The Middle Ages for Kids - The Plague! Illustration

Middle Ages for Kids
The Plague

Have you ever heard the nursery rhyme called Ring around the Rosie? "Ring around the Rosie. Pocket full of poesy. Ashes, Ashes, we all fall down." This nursery rhyme is actually about a disease from the 14th century that the people called the plague or Black Death. This disease was highly contagious. It spread across Europe. It was so widespread and so deadly that it is estimated to have killed one third of all the people in Europe. The plague was not limited to Europe. It also struck Asia and Africa, where the death toll was also high.

If you break down the poem you can actually understand the effects a bit more:

  • "Ring around the Rosie": Infected people broke out in a rash on their arms and neck that had red ring shaped marks with dark center spot that looked like a rose. They would then get a high fever, become unconscious, and finally die.

  • "Pocket full of posey": People carried flowers, often posies, to cover the smell of the dead and dying.

  • "Ashes, Ashes": People would burn the dead in the houses of people with the disease in order to try and stop it. The sky was dark with the ashes of the burnt buildings.

  • "We all fall down": The plague filled villages and cities alike with dead and dying victims. People would collapse in the streets and be left lying there. People were afraid to touch them or get near them.

 The people called this illness the Black Death. Infected people broke out with red ring shaped marks with dark centers. They ran high fevers, became more ill, and died.

The skies were filled with ashes as people burned houses filled with the dead. Whole villages filled with the dead were burned down, trying to contain and kill the disease. Nothing worked. In just two years, 25 million people died of the plague. In ten years, the plague had killed over 30% of Europe's population. Can you imagine the fear people must have felt? People were sick everywhere. Whole families were wiped out.

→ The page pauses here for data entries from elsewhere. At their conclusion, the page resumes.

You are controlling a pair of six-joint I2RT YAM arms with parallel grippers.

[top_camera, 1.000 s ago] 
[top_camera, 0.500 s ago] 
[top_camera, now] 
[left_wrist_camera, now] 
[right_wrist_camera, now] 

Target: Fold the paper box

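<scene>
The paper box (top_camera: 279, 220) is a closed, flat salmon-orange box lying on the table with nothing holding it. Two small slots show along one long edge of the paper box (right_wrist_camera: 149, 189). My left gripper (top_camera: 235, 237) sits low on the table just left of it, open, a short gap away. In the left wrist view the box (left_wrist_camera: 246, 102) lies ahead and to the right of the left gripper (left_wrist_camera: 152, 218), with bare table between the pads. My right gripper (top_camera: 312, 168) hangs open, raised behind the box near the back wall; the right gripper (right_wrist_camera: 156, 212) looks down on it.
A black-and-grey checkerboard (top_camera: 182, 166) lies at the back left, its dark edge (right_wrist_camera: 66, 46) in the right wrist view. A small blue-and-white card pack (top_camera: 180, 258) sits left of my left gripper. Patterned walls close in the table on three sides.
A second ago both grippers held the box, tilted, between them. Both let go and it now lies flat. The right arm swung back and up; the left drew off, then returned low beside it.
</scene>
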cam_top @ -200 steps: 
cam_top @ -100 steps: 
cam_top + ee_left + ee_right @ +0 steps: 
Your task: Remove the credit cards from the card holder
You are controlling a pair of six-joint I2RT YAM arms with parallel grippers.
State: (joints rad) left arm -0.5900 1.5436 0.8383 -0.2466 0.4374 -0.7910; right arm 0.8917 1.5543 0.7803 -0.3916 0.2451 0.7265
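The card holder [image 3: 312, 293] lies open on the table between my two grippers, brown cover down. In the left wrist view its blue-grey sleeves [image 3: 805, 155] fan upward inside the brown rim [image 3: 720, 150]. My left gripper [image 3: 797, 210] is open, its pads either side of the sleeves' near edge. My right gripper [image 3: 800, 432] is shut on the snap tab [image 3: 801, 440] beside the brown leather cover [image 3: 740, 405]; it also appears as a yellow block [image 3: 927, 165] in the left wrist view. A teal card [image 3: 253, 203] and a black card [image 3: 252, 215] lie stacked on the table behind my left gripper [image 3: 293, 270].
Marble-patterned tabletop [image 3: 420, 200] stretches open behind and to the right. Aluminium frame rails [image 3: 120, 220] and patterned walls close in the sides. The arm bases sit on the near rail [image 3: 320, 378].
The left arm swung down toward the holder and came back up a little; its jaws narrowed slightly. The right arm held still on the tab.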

Outbreaks of the disease seemed to come in cycles. For a while, the disease would slow down. Everyone would heave a sign of relief. Then, new outbreaks would appear. This continued throughout the remainder of the Middle Ages.

Medieval people thought that the plague was a punishment from God. If you were bad and misbehaved, you got the plague. They did not know that fleas transmitted the disease from infected rats to people. People in the towns were hit the hardest. There was no sanitation. People threw their garage in the streets. To a rat, coming off a ship, the towns must have seemed like heaven. The more infected rats, the more infected fleas, the more dead people. If someone with the plague sneezed on you or breathed on you, you would get the plague. You did not have to touch an infected person to get sick.

The cause of the plague was not discovered until the 20th century (the 1900s). Today, this disease is called the bubonic plague. We have a vaccine for the plague should an outbreak ever happen again. We're lucky. The people in the Middle Ages did not have vaccines to protect them from many diseases as we do today.